At a time when movements for racial justice are front and center in U.S. national politics, this book provides essential new understanding to the study of race, its influence on people's lives, and what we can do to address the persistent and foundational American problem of systemic racism. Knowledge about race and racism changes as social and historical conditions evolve, as different generations of scholars experience unique societal conditions, and as new voices from those who have previously been kept at the margins have challenged us to reconceive our thinking about race and ethnicity. In this collection of essays by prominent sociologists whose work has transformed the understanding of race and ethnicity, each reflects on their career and how their personal experiences have shaped their contribution to understanding racism, both in scholarly and public debate.
Merging biography, memoir, and sociohistorical analysis, these essays provide vital insight into the influence of race on people's perspectives and opportunities both inside and outside of academia, and how racial inequality is felt, experienced, and confronted.
About the authors
Margaret L. Andersen is the Edward F. and Elizabeth Goodman Rosenberg Professor Emerita of Sociology at the University of Delaware.
Maxine Baca Zinn is Professor Emeritus of Sociology at Michigan State University.
"In this must-read volume,distinguished and trailblazing sociologists reflect on their encounters with sociology and academic institutions. Pushing the boundaries of our understanding of interlocking systems of oppression, these essays reveal the often unspoken and unwritten winding career paths of marginalized faculty and the critical moments in their lives that shaped the contours of their research and their commitments for the future of the discipline. This volume is a necessary intervention, balm and reminder that those of us on the margins are not alone and that our work matters."
—Victoria Reyes, Author of Academic Outsider: Stories of Exclusion and Hope
"Prepare to be captivated by the gripping and courageous life stories woven within these pages! This groundbreaking anthology brings together a distinguished group of senior sociologists, predominantly scholars of color, who have drawn on their lifetime experiences to redefine and expand the study of racism and sexism in the United States. Engaging, thought-provoking, and richly informative, Moving from the Margins is a must-read for anyone seeking a fresh and dynamic exploration of persisting social justice issues in America and beyond."
—Joe Feagin, Distinguished Professor of Sociology, Texas A&M University, and Past-President of the American Sociological Association
"This insightful, deeply personal book gives a unique window into how some of the leading sociologists of race draw from their own experiences and backgrounds to develop exceptional, ground breaking scholarship. It's a must-read with a fresh take on how the personal informs the political—and the sociological!"

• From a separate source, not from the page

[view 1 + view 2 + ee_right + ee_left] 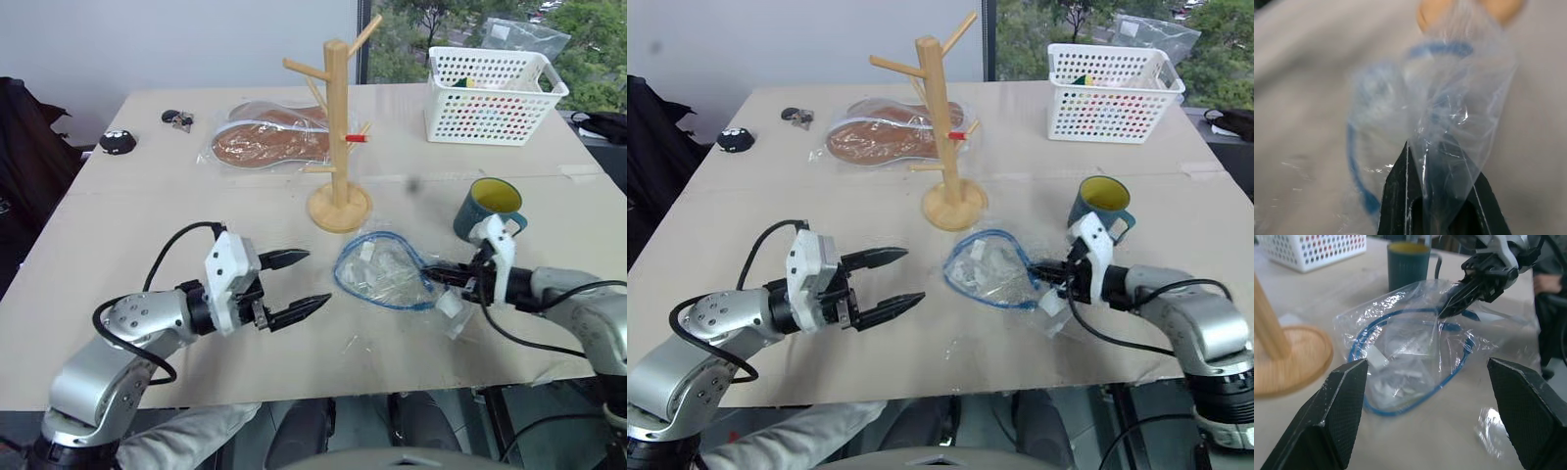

—Adia Wingfield, Washington University in St. Louis, President-elect of the American Sociological Association
"It is difficult to overstate the structural and systemic forces of inequality that persist in the United States, let alone the current rise in regressive laws and policies rooted in interlocking systems of white supremacy, capitalism, and patriarchy. And yet, reading this powerful collection of essays penned by eminent, pathbreaking scholars of race and racism, helps to make sense of it all—where we came from, where we are now, and crucially, where we might go. The generosity of these activist-scholars whose shoulders we stand on, and the vulnerability revealed in their personal and intellectual meditations, is a gift to early career scholars who will see themselves reflected in these narratives."